- _Assignment_: Locate each line below that includes "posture" and reproduce it.
----------
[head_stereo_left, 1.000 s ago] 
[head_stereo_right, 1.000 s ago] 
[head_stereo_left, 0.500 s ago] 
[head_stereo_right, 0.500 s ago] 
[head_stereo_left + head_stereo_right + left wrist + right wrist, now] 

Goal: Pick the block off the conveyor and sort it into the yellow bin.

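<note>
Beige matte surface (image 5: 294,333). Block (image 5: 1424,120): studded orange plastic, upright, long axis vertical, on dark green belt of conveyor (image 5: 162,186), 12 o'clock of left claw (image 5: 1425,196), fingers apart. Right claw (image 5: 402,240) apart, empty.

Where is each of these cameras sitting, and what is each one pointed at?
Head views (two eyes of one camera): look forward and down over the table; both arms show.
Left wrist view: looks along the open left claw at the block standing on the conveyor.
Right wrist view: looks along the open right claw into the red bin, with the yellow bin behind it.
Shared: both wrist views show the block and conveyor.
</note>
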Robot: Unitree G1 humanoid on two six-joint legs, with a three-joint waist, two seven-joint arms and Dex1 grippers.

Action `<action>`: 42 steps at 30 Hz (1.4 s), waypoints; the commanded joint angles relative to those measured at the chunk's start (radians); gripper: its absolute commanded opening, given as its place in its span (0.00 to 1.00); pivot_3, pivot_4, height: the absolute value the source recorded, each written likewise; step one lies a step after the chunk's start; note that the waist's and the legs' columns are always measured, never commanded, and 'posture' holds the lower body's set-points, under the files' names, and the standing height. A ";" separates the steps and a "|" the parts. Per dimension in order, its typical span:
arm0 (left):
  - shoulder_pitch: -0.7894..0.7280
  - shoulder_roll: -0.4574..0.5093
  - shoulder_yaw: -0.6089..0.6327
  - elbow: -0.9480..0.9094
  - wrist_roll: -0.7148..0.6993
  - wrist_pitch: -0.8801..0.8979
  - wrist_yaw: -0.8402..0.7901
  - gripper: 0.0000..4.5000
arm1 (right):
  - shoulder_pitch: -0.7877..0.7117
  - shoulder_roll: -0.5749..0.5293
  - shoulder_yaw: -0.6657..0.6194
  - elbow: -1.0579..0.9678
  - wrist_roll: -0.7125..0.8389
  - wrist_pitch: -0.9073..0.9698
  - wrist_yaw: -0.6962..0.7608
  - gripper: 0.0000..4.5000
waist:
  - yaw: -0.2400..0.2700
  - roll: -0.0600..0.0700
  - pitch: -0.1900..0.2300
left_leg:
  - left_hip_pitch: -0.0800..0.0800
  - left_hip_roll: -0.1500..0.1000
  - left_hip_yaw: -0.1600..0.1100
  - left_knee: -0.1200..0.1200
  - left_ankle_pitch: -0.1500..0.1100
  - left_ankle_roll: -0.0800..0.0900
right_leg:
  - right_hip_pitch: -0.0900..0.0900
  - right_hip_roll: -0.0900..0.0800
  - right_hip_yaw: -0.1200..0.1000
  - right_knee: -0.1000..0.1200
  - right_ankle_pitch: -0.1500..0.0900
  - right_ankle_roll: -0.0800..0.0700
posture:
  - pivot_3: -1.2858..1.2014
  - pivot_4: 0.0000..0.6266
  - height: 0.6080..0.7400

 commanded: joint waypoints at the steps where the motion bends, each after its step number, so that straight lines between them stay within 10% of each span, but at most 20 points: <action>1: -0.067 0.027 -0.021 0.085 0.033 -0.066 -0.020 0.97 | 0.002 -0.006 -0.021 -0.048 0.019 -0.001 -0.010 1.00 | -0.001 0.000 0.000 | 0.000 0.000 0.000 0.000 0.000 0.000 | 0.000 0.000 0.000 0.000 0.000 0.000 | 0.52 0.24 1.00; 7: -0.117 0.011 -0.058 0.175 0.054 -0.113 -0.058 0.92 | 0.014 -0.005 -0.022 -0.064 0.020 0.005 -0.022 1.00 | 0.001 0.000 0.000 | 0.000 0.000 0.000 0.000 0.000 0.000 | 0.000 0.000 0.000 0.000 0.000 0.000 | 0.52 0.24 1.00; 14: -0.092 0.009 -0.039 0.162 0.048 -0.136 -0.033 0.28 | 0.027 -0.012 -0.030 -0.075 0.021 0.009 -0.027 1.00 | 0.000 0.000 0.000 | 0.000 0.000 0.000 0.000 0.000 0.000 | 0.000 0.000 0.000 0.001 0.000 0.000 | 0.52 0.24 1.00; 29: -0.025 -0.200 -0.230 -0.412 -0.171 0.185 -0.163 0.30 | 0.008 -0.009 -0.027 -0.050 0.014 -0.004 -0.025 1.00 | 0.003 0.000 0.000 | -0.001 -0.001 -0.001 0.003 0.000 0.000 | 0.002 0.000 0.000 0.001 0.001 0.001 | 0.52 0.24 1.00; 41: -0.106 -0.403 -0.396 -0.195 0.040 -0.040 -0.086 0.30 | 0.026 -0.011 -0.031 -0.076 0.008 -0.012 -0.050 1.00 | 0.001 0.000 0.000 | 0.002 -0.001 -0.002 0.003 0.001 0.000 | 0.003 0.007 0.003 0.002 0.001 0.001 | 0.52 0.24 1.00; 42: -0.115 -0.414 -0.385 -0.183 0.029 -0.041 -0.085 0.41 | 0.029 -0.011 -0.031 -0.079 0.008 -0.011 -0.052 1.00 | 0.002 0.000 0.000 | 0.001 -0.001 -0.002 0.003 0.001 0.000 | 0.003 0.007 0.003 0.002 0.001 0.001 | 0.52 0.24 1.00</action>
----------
- _Reply_:
Action `<action>`: 42 steps at 30 Hz (1.4 s), waypoints; the commanded joint angles relative to those measured at the chunk's start (radians); gripper: its absolute commanded opening, given as its place in its span (0.00 to 1.00); pivot_3, pivot_4, height: the absolute value the source recorded, each written likewise; step one lies a step after the chunk's start; note that the waist's and the legs' columns are always measured, never commanded, and 'posture' holds the lower body's set-points, under the files' names, and the standing height. A ";" separates the steps and a "|" the parts. Per dimension in order, its typical span:
posture:

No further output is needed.